Thinking about moving to Chicago?
Well, we can’t blame you. The nation’s third-largest city boasts some of the nation’s finest museums, theater, restaurants, bars and so much more. Nestled along the shores of the stunning Lake Michigan and home to iconic architecture, Chicago serves as a picturesque backdrop for life in the city.
The Windy City is also a city made up of many distinct neighborhoods and enclaves, each of them home to a slightly different flavor of Chicago life. Whether it’s the taquerias and art galleries of Pilsen or the sports bars and boutiques of Lakeview, the city has a little something for everyone. Our guide to Chicago’s top neighborhoods will help you find the right match for you, and our list of Chicago’s best realtors will help you find the home of your dreams.
Like any large city, traffic can occasionally be a frustrating part of life in Chicago, though nowhere near as bad as the sort of commutes synonymous with cities like LA and San Francisco. U.S. News and World Report ranked Chicago eighth in its latest list of the nation’s worst traffic cities, reporting that Chicago commuters spent an average of 60 hours in traffic in 2015. That’s compared to 81 in LA.
To avoid rush hour traffic, many Chicagoans rely on public transit to get to work, particularly if they work in the Loop or within city limits. The Chicago Transit Authority operates eight rail lines and 140 bus routes to get you around town, while the Metra offers 11 lines that connect the Chicago suburbs to the city. Other Chicagoans use the city’s bike lanes — and 19 miles of lakefront bike paths — to get to work.

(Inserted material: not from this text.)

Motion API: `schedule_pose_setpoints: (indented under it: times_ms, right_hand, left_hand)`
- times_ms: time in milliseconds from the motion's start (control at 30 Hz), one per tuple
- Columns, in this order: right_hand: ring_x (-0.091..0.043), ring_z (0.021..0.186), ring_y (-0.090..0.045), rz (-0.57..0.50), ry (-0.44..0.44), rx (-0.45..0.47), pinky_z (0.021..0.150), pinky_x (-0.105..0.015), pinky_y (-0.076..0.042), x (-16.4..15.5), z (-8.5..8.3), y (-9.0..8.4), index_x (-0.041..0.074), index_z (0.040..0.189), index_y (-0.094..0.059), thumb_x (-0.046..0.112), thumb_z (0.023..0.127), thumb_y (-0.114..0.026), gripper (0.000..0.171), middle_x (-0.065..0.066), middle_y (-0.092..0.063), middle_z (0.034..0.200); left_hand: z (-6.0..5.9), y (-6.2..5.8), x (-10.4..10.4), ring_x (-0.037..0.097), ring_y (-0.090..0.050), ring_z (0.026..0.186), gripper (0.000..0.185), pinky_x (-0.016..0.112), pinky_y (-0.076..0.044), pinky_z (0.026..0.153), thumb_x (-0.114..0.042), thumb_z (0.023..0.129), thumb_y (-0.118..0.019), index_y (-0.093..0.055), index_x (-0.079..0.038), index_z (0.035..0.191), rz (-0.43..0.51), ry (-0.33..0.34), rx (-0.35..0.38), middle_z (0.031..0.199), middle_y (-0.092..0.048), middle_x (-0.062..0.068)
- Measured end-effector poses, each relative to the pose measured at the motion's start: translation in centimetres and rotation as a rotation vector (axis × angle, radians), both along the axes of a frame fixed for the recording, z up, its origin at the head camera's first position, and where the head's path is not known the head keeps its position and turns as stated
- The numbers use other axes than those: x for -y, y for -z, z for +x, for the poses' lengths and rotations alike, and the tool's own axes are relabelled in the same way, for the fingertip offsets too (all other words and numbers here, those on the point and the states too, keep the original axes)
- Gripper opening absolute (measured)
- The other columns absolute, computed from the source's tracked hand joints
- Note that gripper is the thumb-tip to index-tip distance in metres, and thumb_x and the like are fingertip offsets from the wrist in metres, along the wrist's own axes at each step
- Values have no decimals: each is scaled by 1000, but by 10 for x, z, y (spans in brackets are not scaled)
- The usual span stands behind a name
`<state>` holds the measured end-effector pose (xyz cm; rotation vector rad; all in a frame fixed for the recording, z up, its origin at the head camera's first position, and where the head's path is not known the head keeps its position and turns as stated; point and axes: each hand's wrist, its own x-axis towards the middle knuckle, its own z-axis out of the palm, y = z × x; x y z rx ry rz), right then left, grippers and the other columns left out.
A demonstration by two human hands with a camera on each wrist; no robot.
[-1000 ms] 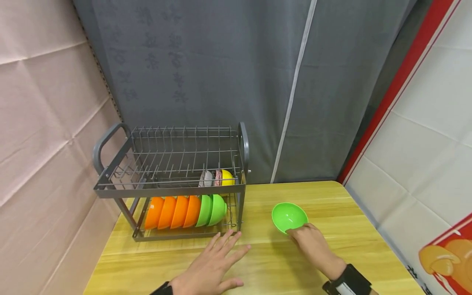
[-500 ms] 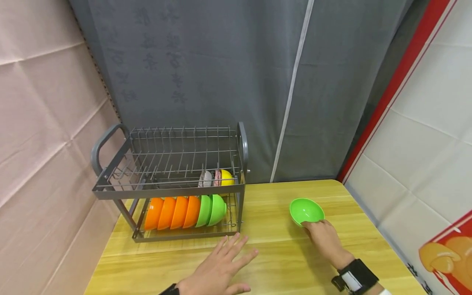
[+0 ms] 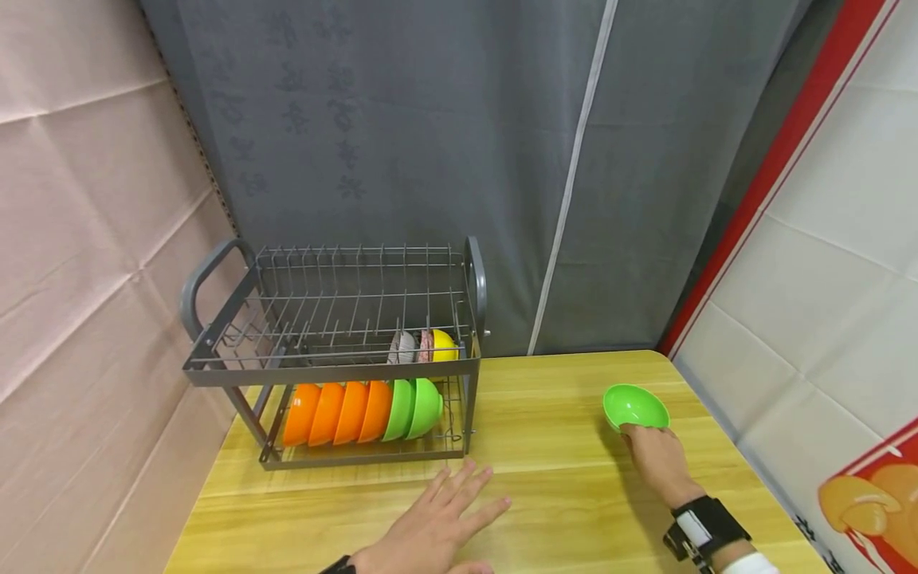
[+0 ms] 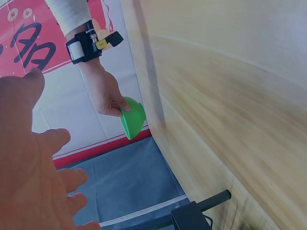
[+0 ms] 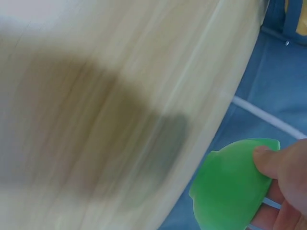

If you’re moving to Chicago, you should be prepared for the city’s weather. As you’ve probably heard, winters in the Windy City can occasionally get very cold, though probably not as brutal as you might think. The city averages seven days a year where the temperature doesn’t climb above zero degrees. As for the white stuff, Chicago typically records its first snowfall of at least an inch in early December and the average annual snowfall clocks in at just under 40 inches.
On the flip side, summers in the city can get very humid, particularly in July and August. But toward the early and latter parts of the season, Chicago’s weather is tough to beat. Those are the days you’ll want to be sure to spend as much time outdoors as you can get away with.
Summer average (June — Aug): 82 ℉ high, 62 ℉ low
Winter average (Dec — Feb): 38 ℉ high, 22 ℉ low
Chicago’s economy has seen better days, though there are some signs of optimism.
In recent years, employment figures in the Loop, the city’s central business district, have been improving significantly — to the extent that Crain’s called it the nation’s “hottest urban center.” A number of major Chicago-area employers including Motorola Solutions, Kraft Heinz and ConAgra have been relocating their businesses from the suburbs to downtown. In 2016, McDonald’s announced they would be following that trend.
Other major employers in Chicago include Fortune 500 headquarters like United, Walgreen, Boeing, Archer Daniels Midland, Exelon, Abbott Laboratories and Allstate.
Unemployment rate: 6.9% (as of April 2016)
Average weekly wages for all industries: $1,267 (fourth quarter 2015)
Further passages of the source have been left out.